В это время в другой башне Александр сидел за письменным столом. Перед ним лежало приложение «Таймс», посвященное образованию, и стопка полученных по почте анкет для соискателей работы. Анкета соискателя – не билет в другой мир или другую жизнь. Но и не экзаменационный лист. Она утешительно безлика, обыкновенна, словно опросники психологов или переписчиков населения. Александр мог перечислить свои заслуги и убеждения для лондонского и манчестерского представительства Би-би-си, а мог для допотопной школы или современного педучилища с упором на театральное искусство – воображать эти учреждения или мечтать о них от него вовсе не требовалось. Он сознавал, конечно, что глупо принимать решения касательно будущего, пока над пьесой, говоря словами Кроу, в последний раз не опустился занавес. От этого анкеты и вовсе казались безобидными бумажками. Тут по прихоти похмелья ему мучительно вспомнились события прошлой ночи и утра. Александр болезненно поморщился и придвинул к себе анкету Би-би-си. «Уэддерберн, – написал он, – Александр Майлз Майкл». Какая звучная и даже воинственная череда имен для такого нерешительного человека, – часто думал Александр. Вот и теперь он подивился этой несуразице, вписывая в крошечные рамочки дату рождения, названия школы и вуза, имена родителей, национальность и публикации. Он отступал сейчас перед лицом настоящего, защищаясь пером, своим единственным оружием. Он надеялся, что это лишь стратегический отход, а вовсе не бегство. Возможно, тут, как в фехтовании, хватило бы просто шага в сторону. Ему не нужно было отсылать анкеты, пока хватит лишь возможности в любую минуту их отослать.

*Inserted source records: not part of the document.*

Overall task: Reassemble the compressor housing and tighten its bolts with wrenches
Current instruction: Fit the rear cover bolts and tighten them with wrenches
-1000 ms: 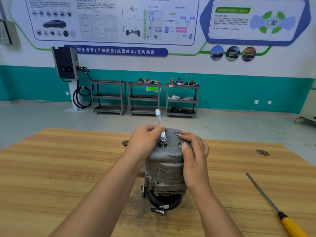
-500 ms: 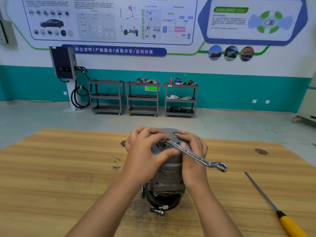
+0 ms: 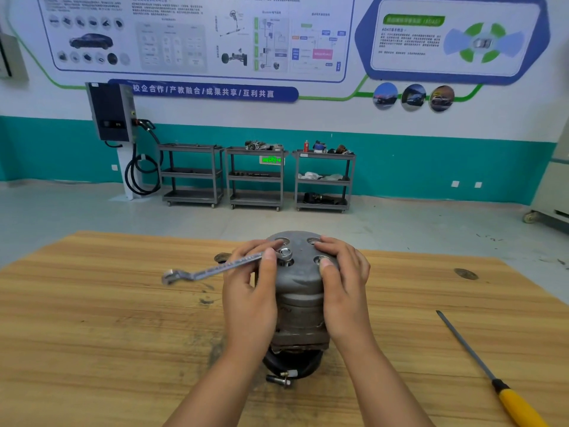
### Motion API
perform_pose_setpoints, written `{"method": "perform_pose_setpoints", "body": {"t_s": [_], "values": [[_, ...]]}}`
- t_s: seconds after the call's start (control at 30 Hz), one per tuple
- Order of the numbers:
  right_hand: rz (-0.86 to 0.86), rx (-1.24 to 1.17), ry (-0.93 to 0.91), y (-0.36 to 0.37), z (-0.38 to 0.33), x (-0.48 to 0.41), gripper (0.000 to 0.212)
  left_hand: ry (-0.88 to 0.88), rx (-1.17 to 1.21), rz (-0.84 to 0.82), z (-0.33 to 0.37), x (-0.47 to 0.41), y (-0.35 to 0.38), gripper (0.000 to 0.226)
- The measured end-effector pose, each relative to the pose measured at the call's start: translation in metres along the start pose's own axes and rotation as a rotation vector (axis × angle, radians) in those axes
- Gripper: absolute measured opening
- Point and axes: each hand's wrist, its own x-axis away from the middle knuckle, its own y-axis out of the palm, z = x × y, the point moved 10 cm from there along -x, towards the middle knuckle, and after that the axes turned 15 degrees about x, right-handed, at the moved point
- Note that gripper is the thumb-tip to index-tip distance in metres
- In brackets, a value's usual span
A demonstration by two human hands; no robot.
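Observation:
A grey metal compressor (image 3: 300,288) stands upright on the wooden table (image 3: 92,318). Its round top cover has several bolt holes, and one bolt (image 3: 285,253) stands raised in the near left hole. A silver wrench (image 3: 212,269) sits with its ring end on that bolt, its handle pointing left over the table. My left hand (image 3: 251,300) pinches the wrench near the bolt between thumb and fingers. My right hand (image 3: 343,282) grips the right side of the cover, thumb lying on top by a hole.
A long file with a yellow handle (image 3: 489,374) lies on the table at the right. A loose bolt (image 3: 280,380) lies at the compressor's base. Round dark spots mark the table at the far left of the compressor and far right (image 3: 466,273). Three shelf carts (image 3: 257,177) stand by the wall.
The wrench has swung round on the bolt: upright a second ago, pointing right half a second ago, its handle points left now. My right hand stays on the cover.

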Motion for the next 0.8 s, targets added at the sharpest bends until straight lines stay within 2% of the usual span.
{"method": "perform_pose_setpoints", "body": {"t_s": [0.1,0.2,0.37,0.43,0.57,0.7,0.8], "values": [[0.007,-0.002,0.005,-0.001,0.001,0.0,0.028,-0.167,0.068,0.106,-0.011,-0.008,-0.008,0.018],[0.009,0.005,0.004,-0.001,0.002,0.0,0.02,-0.298,0.016,0.105,-0.014,-0.019,-0.007,0.019],[0.004,-0.024,0.002,-0.001,0.002,0.0,0.022,-0.425,-0.318,-0.186,-0.007,-0.042,0.02,0.017],[0.018,-0.023,-0.004,-0.002,0.001,0.0,0.023,-0.382,-0.474,-0.291,0.0,-0.044,0.035,0.014],[0.024,-0.025,0.006,-0.001,0.002,0.001,0.029,-0.14,-0.788,-0.414,0.012,-0.036,0.054,0.015],[0.012,-0.06,0.011,0.0,0.003,0.0,0.025,-0.012,-0.735,-0.351,0.025,-0.025,0.045,0.006],[0.025,-0.01,-0.034,0.0,0.0,0.0,0.021,0.061,-0.593,-0.266,0.032,-0.018,0.032,0.017]]}}
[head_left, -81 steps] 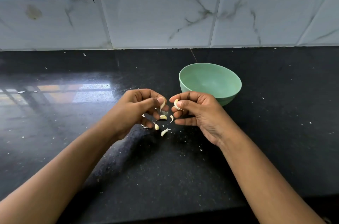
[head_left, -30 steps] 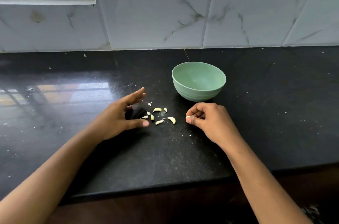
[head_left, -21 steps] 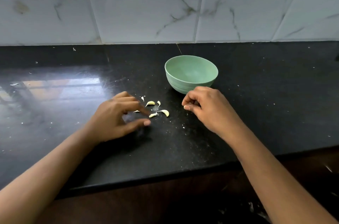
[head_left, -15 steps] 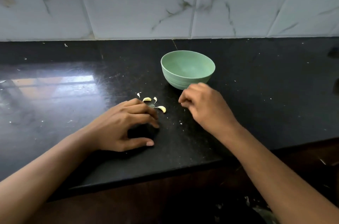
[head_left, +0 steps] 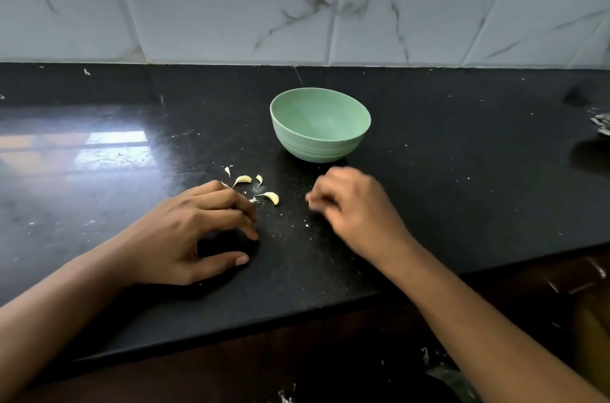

Постепенно он задумался о собственных эротических странностях и конфузах. Александр полагал, что его пристрастия свойственны большему числу мужчин, чем готовы это признать. Он любил негу воображаемую. Любил вообразить связь с женщиной из плоти и крови и нешуточной страстью воспылать к женщине воображаемой. И конечно, любил он свое сладостное одиночество и никому не позволил бы вторгнуться в него. Но было и нечто более странное, если не сказать странное чрезмерно: Александр любил страх. Не темный, не жестокий: никогда не мечтались ему вспоротая плоть, каблуки, пронзающие кожу, или пляшущий кнут. Даже развивая привычные свои фантазии, не мог он вообразить, каково было бы желать подобного. Но предчувствие, пробежавшее по хребту, приподнявшиеся волоски на коже, видение панического бега по колючим кустам средь хлещущей листвы, обоняние и зрение, мгновенно обостренные промельком настоящего страха, – это он любил, этого он искал снова и снова. Унижение и стыд не доставляли ему удовольствия, и потому все его связи были мимолетны. Лишь почувствовав унижение или стыд (а это случалось всегда), Александр обрывал их. Сильней всего бередили его чувственность сердитые страстные женщины в минуту гнева. Никогда, даже маленьким мальчиком, не видел он ничего странного в китсовской фразе о госпоже, которая «поэта гневом пышно одарит». Это темное наслаждение казалось ему вполне естественным.

Так оно и шло, пока он не полюбил Дженни, которая набросилась на него с руганью и даже сбила с ног в трюме под сценой, где они ставили «Она не должна быть сожжена». Он обретал привычную негу, ублаготворяя ее гнев, претворяя его жар в жар любовный. Он и до сих пор боялся Дженни, но вчера, сплоховав и услышав от нее нежные слова утешения, понял вдруг, что боится теперь не гнева ее, а любви, не безудержности ее, а Томаса с его бутылочками, провинциального дома-тюрьмы. С Фредерикой же у него случилось нечто обратное. Поначалу ее влюбленность казалась ему стыдной и унизительной – детской глупостью, за которой, однако, маячили удушающие семейные радости и Биллов провинциальный кодекс поведения.